The one to renew is On Your Potty! by Virginia Miller. It involves using a stern voice to get the little bear on the potty, and then when the little bear is successful it gets a big hug. We have tried to shy away from over emphasizing or using stern voices to get our kids on the potty, and we have also stayed away from any type of reward system for success. Both of these are at least hinted at in the book, but it is the book my son has attached to when trying to use the potty. It will get renewed. It is a case of practical outcomes over philosophy.
Bear Snores On is a favorite of my daughter’s from her preschool days. We have read it before, but she was excited to see it at the library. A bunch of small animals invade Bear’s den during a snowstorm and end up having a good time despite being afraid of the sleeping bear. He awakes, joins the fun, and all the other animals go to sleep. It is a fun read with nice illustrations.

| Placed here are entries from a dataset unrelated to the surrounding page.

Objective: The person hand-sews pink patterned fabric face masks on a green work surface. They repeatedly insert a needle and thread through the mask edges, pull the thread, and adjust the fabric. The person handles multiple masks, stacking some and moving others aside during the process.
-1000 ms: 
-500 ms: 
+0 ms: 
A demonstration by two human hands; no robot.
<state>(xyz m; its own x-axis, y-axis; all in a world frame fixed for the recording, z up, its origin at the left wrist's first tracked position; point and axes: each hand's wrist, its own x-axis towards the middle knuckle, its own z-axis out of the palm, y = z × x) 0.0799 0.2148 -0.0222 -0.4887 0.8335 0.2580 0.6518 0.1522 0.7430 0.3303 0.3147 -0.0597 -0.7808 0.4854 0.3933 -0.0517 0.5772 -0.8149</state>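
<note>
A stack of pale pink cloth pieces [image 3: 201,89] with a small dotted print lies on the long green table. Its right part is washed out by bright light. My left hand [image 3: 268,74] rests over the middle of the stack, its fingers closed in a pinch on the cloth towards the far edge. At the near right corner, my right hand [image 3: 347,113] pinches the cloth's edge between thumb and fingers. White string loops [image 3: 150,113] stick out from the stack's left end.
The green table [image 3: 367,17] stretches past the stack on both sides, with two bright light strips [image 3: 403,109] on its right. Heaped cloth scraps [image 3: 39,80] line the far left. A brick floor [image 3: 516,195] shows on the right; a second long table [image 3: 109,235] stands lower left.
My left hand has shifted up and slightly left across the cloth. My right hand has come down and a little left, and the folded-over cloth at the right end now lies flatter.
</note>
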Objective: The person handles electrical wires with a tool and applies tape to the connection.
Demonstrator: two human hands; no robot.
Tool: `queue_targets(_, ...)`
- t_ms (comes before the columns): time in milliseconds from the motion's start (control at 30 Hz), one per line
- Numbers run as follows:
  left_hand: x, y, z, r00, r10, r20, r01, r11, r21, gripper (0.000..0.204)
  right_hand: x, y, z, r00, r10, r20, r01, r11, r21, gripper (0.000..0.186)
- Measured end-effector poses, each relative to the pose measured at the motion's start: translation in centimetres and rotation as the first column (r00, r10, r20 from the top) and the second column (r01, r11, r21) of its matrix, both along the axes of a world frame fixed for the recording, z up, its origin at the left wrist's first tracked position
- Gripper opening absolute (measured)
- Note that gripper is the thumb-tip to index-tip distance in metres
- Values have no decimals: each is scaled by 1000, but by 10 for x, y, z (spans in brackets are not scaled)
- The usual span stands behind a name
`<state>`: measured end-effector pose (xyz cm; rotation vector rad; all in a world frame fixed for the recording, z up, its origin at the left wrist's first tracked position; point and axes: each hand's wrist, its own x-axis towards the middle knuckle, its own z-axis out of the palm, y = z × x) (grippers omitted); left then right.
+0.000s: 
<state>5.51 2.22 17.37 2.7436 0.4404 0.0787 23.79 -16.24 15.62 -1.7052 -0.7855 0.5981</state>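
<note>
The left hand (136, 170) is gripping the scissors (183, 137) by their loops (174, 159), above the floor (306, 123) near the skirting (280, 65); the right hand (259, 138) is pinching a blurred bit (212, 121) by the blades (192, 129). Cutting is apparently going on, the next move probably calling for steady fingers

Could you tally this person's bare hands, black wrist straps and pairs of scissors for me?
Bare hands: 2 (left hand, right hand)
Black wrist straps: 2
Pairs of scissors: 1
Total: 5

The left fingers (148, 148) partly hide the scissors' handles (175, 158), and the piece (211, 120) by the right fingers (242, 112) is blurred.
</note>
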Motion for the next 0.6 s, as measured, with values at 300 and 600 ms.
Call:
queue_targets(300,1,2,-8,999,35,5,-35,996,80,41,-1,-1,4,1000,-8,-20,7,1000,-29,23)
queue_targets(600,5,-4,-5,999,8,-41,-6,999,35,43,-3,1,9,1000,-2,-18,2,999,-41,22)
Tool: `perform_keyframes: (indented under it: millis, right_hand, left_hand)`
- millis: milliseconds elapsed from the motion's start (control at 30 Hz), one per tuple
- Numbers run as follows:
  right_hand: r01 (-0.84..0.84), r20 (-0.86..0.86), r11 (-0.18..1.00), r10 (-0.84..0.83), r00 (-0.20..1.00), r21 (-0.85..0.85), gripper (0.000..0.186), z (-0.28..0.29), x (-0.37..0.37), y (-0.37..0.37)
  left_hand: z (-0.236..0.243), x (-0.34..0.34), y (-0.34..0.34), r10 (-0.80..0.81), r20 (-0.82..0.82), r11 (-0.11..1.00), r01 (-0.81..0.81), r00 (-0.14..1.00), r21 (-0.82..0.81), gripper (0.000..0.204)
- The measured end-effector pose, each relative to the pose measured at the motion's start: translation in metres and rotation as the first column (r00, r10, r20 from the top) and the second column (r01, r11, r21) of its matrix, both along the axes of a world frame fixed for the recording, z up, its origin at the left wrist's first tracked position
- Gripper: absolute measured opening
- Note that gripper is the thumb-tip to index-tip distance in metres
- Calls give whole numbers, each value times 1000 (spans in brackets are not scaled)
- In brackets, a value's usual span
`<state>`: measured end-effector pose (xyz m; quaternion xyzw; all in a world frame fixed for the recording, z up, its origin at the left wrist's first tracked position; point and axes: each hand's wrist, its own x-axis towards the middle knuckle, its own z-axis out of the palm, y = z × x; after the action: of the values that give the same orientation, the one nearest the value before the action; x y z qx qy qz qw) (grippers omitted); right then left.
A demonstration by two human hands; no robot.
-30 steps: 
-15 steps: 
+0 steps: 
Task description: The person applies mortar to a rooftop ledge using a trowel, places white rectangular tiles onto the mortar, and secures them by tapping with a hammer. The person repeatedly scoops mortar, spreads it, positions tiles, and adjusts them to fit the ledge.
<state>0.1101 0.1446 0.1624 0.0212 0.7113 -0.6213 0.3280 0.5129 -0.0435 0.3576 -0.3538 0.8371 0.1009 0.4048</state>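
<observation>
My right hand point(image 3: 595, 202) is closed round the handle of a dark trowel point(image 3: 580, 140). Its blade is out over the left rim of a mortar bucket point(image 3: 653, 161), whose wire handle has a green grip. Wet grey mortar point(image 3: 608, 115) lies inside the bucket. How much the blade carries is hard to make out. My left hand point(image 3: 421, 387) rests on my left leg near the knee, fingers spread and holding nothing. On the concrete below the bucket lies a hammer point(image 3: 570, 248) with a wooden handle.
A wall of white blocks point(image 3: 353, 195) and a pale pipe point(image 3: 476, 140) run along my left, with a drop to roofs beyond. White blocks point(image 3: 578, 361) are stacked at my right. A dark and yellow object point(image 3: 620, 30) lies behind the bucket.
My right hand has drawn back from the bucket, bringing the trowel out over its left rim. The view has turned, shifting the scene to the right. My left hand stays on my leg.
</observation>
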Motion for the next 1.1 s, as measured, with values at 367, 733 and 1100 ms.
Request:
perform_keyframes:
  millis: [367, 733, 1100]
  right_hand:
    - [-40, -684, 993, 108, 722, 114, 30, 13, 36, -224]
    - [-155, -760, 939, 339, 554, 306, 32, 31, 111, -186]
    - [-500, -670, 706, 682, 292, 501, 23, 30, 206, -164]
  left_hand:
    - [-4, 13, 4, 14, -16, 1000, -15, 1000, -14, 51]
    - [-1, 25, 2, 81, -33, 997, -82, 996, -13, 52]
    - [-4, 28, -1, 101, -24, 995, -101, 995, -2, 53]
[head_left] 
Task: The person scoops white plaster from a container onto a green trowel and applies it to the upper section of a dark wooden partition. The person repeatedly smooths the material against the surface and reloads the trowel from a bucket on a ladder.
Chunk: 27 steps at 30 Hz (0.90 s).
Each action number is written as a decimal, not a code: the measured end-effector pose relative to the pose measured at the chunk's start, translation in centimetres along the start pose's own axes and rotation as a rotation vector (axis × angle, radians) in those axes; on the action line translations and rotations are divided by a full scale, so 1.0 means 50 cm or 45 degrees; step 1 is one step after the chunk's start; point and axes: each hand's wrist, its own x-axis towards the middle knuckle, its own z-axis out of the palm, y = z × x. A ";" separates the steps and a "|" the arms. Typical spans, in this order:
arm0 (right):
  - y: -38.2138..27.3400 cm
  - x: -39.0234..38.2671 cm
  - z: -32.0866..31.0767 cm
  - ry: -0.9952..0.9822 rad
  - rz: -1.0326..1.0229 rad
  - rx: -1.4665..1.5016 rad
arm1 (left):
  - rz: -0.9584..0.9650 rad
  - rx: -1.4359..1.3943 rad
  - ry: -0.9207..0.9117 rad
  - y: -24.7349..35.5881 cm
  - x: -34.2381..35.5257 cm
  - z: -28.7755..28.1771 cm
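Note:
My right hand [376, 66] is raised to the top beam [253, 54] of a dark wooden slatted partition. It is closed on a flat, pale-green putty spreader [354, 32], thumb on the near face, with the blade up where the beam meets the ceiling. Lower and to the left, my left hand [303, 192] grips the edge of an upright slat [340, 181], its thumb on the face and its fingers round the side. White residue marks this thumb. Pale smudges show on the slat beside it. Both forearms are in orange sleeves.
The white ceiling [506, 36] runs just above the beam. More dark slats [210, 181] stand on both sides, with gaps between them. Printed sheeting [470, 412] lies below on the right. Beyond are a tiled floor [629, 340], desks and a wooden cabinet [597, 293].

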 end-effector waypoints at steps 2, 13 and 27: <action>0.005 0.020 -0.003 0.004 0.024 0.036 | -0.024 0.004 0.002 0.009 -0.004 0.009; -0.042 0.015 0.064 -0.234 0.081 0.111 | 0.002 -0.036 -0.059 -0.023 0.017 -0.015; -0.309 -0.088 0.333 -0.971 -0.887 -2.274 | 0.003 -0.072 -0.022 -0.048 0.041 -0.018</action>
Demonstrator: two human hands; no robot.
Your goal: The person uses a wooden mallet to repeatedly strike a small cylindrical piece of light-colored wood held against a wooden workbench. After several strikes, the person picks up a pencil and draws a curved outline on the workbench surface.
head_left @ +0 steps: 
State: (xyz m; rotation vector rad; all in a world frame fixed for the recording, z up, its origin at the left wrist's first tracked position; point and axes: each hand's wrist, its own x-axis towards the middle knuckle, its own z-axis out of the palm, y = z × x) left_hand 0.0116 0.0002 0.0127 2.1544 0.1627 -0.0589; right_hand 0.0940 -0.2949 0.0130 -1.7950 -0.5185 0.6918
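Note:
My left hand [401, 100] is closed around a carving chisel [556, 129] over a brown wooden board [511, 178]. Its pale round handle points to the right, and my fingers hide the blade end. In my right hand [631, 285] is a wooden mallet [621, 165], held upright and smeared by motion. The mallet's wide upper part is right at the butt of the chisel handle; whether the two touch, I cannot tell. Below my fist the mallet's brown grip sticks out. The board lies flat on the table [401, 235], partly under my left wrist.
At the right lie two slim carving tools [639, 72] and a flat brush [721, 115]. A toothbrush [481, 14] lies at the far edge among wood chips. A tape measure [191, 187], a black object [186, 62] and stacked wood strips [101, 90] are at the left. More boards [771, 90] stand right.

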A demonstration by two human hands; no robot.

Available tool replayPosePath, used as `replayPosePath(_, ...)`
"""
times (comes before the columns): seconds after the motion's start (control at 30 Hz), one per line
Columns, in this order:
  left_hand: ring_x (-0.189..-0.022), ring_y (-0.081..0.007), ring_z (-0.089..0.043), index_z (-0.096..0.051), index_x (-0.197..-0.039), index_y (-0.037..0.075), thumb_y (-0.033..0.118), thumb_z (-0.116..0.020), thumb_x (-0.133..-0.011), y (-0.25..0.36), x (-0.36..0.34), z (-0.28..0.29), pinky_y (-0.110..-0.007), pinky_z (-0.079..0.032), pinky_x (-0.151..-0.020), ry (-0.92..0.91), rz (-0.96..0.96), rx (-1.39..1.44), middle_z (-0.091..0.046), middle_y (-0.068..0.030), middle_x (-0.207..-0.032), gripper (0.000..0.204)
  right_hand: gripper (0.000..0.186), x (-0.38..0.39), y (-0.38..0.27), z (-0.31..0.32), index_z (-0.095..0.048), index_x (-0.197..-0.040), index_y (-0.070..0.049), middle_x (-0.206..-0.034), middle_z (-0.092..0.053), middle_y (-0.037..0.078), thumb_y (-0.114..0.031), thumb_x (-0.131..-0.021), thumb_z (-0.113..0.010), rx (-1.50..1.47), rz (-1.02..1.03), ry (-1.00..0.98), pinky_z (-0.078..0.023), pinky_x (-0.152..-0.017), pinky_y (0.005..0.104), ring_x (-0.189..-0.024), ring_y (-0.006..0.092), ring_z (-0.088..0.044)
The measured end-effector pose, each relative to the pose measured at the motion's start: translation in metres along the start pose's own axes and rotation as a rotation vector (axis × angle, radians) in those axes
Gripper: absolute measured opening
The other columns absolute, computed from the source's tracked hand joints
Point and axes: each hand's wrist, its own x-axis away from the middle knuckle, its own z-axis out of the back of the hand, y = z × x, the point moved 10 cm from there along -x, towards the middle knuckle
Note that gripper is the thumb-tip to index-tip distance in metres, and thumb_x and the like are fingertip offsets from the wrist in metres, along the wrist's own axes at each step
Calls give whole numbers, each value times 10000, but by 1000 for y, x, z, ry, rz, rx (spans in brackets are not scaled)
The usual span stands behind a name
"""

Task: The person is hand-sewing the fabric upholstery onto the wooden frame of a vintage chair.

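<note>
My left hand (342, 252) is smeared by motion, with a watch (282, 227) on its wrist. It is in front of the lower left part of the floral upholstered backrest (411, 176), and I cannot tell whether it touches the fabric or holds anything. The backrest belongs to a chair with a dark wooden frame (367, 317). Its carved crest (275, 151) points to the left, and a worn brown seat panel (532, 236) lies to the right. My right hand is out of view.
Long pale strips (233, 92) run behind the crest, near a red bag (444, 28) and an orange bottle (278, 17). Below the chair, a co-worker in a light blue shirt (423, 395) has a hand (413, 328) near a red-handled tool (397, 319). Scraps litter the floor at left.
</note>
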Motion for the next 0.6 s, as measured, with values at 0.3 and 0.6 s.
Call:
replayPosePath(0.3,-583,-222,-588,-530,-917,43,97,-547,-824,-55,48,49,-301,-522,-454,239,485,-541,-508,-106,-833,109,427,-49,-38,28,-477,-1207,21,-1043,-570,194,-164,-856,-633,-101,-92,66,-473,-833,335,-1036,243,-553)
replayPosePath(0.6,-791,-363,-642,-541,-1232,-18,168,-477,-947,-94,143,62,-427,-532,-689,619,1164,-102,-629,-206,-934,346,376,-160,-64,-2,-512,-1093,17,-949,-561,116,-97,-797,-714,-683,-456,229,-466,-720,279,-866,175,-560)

Lastly, the nanny selected four Curious George books due to my son’s love of a set of board George books we picked up at some sale. Included in the library selections were CG Rides a Bike, At the Aquarium, First Day of School, and The Firefighters. Of these, the Bike and Aquarium were requested repeatedly, and both feature the curiousness, trouble, and solutions familiar to this series. These books are hooks into my own childhood, and they do, to some extent, stand the test of time. There are certainly gender, race, and other issues embedded, but they are easy to point out and check in about in a non-disruptive to the story kind of way.
Farewell to the books (most of them) and another trace of our Mary Poppins. I look forward to reading Mary Poppins with the kids when they are old enough.